Ironia e tematiche professionali

Si può fare ricordo all’ironia quando si trattano tematiche professionali?
Una domanda che mi sono posta più volte e alla quale ho spesso cercato di rispondere ponderando le misure dell’ironia, i contesti nei quali è lecito usarla e i suoi reali scopi comunicativi. Non sempre ho trovato risposta e non sempre ho saputo cosa fosse giusto fare.
Esprimere un’opinione con il tatto e l’austerità richiesta in taluni contesti? Utilizzare l’ironia in versione politically correct? Dosarla e servirsene come veicolo di provocazione o per fare sfoggio della propria abilità narrativa? Trasformarla in un vanto personale o in uno strumento funzionale alla trasmissione del messaggio?

La risposta non è facile né scontata, forse perché ci si pone la domanda sbagliata.
Sono giunta alla conclusione che non conti tanto il come e il dove ma il perché si decide di ricorrere all’ironia.
A cosa serve realmente applicare l’ironia in contesti comunicativi pubblici?
Il dizionario può essere un buon punto di partenza.
L’etimologia del termine ci dice che la parola deriva dal greco eironèia ovvero “finzione” e Treccani specifica che nell’uso comune l’ironia è la “dissimulazione del proprio pensiero con parole che significano il contrario di ciò che si vuol dire, con tono tuttavia che lascia intendere il vero sentimento“.

refurbishment-1755928_1920Se siamo dei comici, o facciamo dell’ironia il nostro punto di forza per una professione che ne presuppone l’utilizzo, il dilemma è presto risolto: essere ironici è il nostro strumento comunicativo professionale e cifra stilistica imprescindibile.

Come comportarsi se la nostra professione prevede compostezza totale in ogni contesto comunicativo?
Qualche rigo più su ho ammesso che probabilmente ci poniamo le domande sbagliate, ed è vero: la comunicazione prevede una costellazione infinita di possibilità e strumenti, dunque la domanda reale risiede nello scopo.
In base ad esso sceglieremo il mezzo migliore, che potrebbe essere anche quello ironico.
La scelta dipende certamente anche dai destinatari del nostro messaggio: A chi ci rivolgiamo? Stiamo parlando ad amici o a possibili clienti?

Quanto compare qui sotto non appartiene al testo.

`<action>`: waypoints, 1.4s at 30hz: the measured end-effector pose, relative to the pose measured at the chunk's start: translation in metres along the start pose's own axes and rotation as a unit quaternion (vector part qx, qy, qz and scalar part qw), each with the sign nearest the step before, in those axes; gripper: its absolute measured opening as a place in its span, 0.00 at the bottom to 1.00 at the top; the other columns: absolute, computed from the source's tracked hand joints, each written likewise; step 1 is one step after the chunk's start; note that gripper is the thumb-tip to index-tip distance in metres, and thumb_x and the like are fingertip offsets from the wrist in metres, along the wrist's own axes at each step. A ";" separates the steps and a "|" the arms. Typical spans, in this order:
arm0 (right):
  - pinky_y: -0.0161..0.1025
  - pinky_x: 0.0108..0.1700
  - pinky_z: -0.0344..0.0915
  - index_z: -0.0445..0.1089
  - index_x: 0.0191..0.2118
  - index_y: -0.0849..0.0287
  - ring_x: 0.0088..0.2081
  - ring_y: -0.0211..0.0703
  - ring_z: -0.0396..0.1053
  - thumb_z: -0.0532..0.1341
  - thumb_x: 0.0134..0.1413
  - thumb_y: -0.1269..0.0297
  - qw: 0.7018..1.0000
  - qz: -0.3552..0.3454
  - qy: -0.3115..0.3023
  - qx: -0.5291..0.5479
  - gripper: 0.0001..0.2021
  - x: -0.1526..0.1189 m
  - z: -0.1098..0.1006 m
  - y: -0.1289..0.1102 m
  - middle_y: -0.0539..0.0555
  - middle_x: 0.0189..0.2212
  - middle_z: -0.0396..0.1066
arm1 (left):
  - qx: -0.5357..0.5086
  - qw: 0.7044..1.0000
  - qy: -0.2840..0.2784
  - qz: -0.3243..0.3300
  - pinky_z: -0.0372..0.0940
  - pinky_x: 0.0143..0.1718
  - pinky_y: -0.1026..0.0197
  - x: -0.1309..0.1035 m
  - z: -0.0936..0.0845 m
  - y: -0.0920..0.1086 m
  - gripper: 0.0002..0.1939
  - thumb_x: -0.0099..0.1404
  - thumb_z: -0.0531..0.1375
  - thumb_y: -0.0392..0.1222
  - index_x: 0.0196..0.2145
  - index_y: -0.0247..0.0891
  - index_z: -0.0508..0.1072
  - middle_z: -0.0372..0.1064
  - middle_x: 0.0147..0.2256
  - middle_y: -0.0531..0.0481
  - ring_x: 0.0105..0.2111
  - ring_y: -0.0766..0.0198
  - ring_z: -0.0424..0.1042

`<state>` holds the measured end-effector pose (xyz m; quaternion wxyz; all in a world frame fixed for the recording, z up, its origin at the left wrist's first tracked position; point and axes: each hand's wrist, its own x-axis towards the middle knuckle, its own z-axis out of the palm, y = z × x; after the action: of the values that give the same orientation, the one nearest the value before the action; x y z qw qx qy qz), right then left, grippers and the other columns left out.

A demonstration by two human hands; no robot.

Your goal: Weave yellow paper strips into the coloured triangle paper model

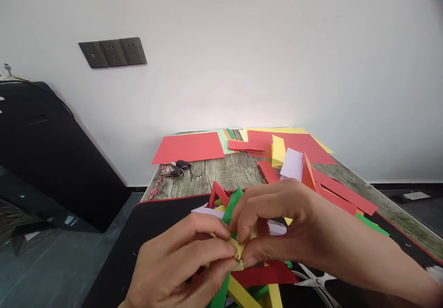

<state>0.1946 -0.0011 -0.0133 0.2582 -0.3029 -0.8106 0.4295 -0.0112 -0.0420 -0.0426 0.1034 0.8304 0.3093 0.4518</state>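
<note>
Both hands meet low in the middle of the head view, over a heap of folded paper strips. My left hand (187, 262) has its fingers closed on the left side of a small pale yellow folded paper (238, 249). From the right, my right hand (273, 225) pinches the same piece between thumb and fingers. Green (234, 202), red (259, 274) and yellow (244, 294) folded strips lie beneath and around the hands. Parts of the pale piece are hidden behind the fingertips.
Scissors (315, 280) lie right of the heap on a black mat (117, 257). Keys (178, 168) and a red sheet (190, 147) are at the table's back left. More coloured paper (290, 144) and a folded lilac piece (291, 164) stand back right.
</note>
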 end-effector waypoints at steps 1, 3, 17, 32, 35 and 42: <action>0.29 0.28 0.62 0.74 0.29 0.58 0.29 0.31 0.66 0.67 0.54 0.63 1.000 -0.005 0.001 -0.005 0.06 0.000 0.000 0.001 0.46 0.27 0.72 | 0.003 1.000 -0.004 -0.004 0.73 0.39 0.72 0.000 0.000 -0.001 0.10 0.60 0.63 0.25 0.37 0.37 0.75 0.75 0.38 0.49 0.36 0.68 0.77; 0.29 0.29 0.63 0.74 0.30 0.58 0.30 0.32 0.68 0.66 0.55 0.62 1.000 -0.013 0.000 -0.008 0.06 0.001 0.000 0.002 0.48 0.30 0.73 | -0.002 1.000 0.002 0.006 0.74 0.36 0.71 0.000 0.000 -0.003 0.09 0.59 0.63 0.26 0.36 0.37 0.75 0.75 0.37 0.49 0.34 0.67 0.77; 0.28 0.31 0.65 0.75 0.31 0.57 0.30 0.31 0.69 0.63 0.58 0.70 0.999 -0.035 0.008 -0.037 0.05 -0.002 0.001 0.001 0.46 0.30 0.74 | -0.007 1.000 0.026 0.000 0.71 0.45 0.74 0.002 0.004 -0.004 0.09 0.59 0.64 0.25 0.35 0.35 0.75 0.76 0.37 0.51 0.38 0.70 0.76; 0.25 0.35 0.67 0.75 0.33 0.56 0.34 0.28 0.71 0.63 0.58 0.72 0.988 -0.097 0.067 -0.103 0.05 -0.006 0.006 0.000 0.46 0.35 0.74 | -0.009 0.998 0.062 -0.002 0.70 0.42 0.76 -0.001 0.003 -0.007 0.06 0.61 0.62 0.25 0.34 0.33 0.76 0.76 0.34 0.51 0.36 0.71 0.76; 0.24 0.32 0.66 0.76 0.34 0.54 0.32 0.27 0.70 0.62 0.60 0.72 0.988 -0.099 0.064 -0.104 0.07 -0.008 0.007 0.002 0.46 0.35 0.73 | -0.008 0.998 0.058 -0.004 0.71 0.42 0.75 -0.001 0.004 -0.007 0.06 0.61 0.62 0.25 0.33 0.33 0.76 0.76 0.34 0.51 0.36 0.71 0.76; 0.29 0.30 0.64 0.74 0.32 0.55 0.31 0.30 0.69 0.58 0.63 0.65 0.983 -0.082 0.060 -0.154 0.09 -0.009 0.007 0.002 0.48 0.34 0.72 | -0.009 0.999 0.049 0.016 0.71 0.44 0.74 -0.002 0.006 -0.009 0.08 0.60 0.62 0.23 0.34 0.32 0.76 0.76 0.35 0.50 0.37 0.70 0.76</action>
<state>0.1971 -0.0105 -0.0201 0.2910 -0.2965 -0.8723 0.2579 -0.0112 -0.0356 -0.0513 0.0884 0.8109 0.2969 0.4965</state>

Declinare il messaggio in base all’uditorio, e definire preventivamente lo scopo che vogliamo raggiungere, è il fulcro che guida le scelte stilistiche quando ci apprestiamo a comporre testi o a fare ciò che in gergo si chiama content marketing.
La preoccupazione circa la credibilità entra in gioco quando riceviamo feedback (positivi o negativi) da chi ci legge e quando abbiamo una linea editoriale che ci impone alcuni canoni prefissati.
Naturalmente se scriviamo comunicati stampa, stiamo creando contenuti per un sito aziendale o stiamo descrivendo le funzionalità di un nuovo prodotto, dovremo necessariamente attenerci alle regole aziendali.

Il dilemma si pone nuovamente quando ci ritroviamo a realizzare un testo in modalità autonoma, a nostra firma, restando tuttavia comunque portatori di una certa professionalità e in certa misura portavoce dell’azienda a cui apparteniamo.
Quello che scriviamo o facciamo su internet è tracciato e basta una foto fuori posto, un commento poco carino o un contenuto mal presentato per dare un’idea di chi siamo e quindi anche dell’azienda per la quale lavoriamo e che ha deciso di investire su di noi.

La credibilità online può essere un campo minato se non si sanno scegliere i tempi giusti, calibrare i termini, individuare i contesti, se si tende a polemizzare senza apportare alcun contenuto innovativo o che sia fonte di dibattito e confronto.
Il valore aggiunto che ognuno apporta potrebbe essere inteso come la vera chiave di volta.
Da esso deriva anche la reale utilità di un testo o di un intervento.

Devo parlare solo per essere presente sul web e far girare il mio nome o voglio dire qualcosa di sensato che possa servire a chi mi leggerà?
Scrivo solo per far comparire il mio nome o il nome della mia azienda o voglio attuare un piano comunicativo che vada oltre la quantità?
Voglio sfoggiare il mio italiano forbito oppure cerco spunti per far meglio accettando anche eventuali critiche?